The share purchase agreement was signed on Jan. 29, 2016. In February LHV Varahaldus increased its share capital by €8.2m by issuing new shares to its parent company, LHV Group. LHV Group also bought €600,000 worth of subordinated bonds of LHV Varahaldus.
The preliminary price for the 100% stake in Danske Capital has been set at €11m, consisting of a fixed amount of €6.6m as well as the size of Danske Capital's equity at the end of March. The final price will be determined within 45 business days following the transaction, after the balance sheet of Danske Capital as of Apr. 30 has been audited.
Following the transaction, Danske Capital and LHV Varahaldus will merge. A notarized merger agreement will be signed and published on May 3. The merger will enter into force after authorization by the Estonian Financial Supervision Authority.

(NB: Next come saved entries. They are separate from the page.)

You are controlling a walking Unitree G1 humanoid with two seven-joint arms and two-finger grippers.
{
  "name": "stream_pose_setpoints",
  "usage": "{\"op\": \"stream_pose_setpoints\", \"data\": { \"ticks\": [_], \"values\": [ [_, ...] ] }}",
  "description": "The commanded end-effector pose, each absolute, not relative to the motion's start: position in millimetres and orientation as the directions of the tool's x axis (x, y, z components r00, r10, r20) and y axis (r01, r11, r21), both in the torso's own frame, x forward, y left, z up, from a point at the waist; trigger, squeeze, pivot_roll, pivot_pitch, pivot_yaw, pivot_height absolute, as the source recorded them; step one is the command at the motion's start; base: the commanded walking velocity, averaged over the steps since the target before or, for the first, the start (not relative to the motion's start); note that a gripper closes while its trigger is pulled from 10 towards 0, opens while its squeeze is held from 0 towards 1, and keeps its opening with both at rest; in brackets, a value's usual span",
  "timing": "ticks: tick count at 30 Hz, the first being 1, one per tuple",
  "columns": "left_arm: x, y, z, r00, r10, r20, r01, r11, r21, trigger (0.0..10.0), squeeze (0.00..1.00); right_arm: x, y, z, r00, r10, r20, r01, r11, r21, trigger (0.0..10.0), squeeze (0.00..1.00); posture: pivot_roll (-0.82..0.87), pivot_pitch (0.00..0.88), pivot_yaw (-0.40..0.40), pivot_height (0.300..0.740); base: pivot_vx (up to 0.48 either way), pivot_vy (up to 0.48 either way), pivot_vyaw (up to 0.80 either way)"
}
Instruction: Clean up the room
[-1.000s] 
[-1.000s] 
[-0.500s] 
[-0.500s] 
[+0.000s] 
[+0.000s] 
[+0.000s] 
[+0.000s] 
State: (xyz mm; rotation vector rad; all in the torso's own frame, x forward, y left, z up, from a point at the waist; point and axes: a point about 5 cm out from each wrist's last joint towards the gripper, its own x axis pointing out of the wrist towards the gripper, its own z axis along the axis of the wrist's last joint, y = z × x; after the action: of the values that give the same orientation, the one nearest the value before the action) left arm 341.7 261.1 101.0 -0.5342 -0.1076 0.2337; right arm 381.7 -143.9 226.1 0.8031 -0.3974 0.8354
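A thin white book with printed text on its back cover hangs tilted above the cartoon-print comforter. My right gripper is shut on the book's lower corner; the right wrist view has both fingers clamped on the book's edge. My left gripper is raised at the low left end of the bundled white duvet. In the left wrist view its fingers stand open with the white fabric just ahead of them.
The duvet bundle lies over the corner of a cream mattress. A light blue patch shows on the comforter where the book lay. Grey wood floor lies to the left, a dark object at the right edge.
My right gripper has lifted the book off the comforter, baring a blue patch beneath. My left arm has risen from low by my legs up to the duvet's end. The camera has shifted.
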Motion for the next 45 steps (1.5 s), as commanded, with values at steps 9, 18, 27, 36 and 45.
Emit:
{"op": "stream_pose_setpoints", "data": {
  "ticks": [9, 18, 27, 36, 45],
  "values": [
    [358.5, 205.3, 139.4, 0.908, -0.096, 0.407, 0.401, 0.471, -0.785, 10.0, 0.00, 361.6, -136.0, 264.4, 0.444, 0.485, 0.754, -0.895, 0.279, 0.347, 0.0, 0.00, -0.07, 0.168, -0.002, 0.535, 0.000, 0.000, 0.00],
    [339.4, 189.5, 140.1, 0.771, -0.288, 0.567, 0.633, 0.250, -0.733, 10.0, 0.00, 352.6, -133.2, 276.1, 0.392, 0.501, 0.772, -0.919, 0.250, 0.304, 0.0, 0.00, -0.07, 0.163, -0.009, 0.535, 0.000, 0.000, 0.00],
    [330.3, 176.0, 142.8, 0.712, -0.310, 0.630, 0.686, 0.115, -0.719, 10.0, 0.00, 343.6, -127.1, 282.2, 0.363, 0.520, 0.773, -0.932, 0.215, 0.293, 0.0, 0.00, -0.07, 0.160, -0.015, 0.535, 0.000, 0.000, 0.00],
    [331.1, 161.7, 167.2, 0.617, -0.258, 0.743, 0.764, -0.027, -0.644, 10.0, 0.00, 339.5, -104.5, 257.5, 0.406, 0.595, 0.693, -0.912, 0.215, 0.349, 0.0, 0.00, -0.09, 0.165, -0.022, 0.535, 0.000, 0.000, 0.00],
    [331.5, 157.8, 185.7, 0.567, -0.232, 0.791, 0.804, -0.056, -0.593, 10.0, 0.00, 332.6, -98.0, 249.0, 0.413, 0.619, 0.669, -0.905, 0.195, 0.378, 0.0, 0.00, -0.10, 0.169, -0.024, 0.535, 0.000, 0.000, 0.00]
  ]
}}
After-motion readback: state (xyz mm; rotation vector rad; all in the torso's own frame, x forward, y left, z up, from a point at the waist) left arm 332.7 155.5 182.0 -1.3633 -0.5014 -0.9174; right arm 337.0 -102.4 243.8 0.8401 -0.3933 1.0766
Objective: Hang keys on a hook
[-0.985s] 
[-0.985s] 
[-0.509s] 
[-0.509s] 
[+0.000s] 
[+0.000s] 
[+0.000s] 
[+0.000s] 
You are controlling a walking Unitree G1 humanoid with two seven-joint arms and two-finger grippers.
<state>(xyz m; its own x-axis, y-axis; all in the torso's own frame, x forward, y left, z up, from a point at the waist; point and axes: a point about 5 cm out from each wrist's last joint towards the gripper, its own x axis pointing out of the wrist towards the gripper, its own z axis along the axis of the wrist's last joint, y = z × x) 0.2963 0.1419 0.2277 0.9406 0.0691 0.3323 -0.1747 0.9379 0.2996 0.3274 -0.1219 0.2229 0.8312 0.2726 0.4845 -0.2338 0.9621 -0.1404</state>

After the merger, expected to become effective in the third quarter, LHV Varahaldus is planning to merge pension funds with similar investment strategies.
Danske Capital manages three mandatory and two voluntary pension funds, the assets of which amount to a value of €250m. Danske's mandatory pension funds have 39,000 active clients.
LHV Varahaldus manages five mandatory pension funds, one voluntary pension fund and one UCITS fund. LHV's pension funds have over 130,000 active clients, and the assets under its management amount to €610m.
LHV Varahaldus won't participate in the LHV Group's upcoming IPO
The asset management subsidiary will not participate in the group's initial public offering of shares so as to avoid a possible conflict of interest.
"We're not taking part in the IPO," CEO of LHV Varahaldus Mihkel Oja told the Baltic News Service at the press conference where the share offer was presented. "But it's of course a good investment," he added.
"Conflicts of interest are a sensitive topic and it's a situation that should be avoided," Oja said when asked whether it would be legally possible for the pension fund manager to take up shares.
Subscription for IPO shares of LHV Group started on Monday. The volume of the issue is up to €13.9m, the subscription period ends on May 16.
LHV is offering up to two million shares at a price of €6.95 per share to retail and institutional investors in Estonia, of which €1 is the nominal value and €5.95 euros the issue premium.
LHV Group earned a net profit of €3.5m in the first quarter of 2016, €2.9m of which in banking, €600,000 in asset management, and €300,000 in its Lithuanian branch. The group's return on equity was 16.8%.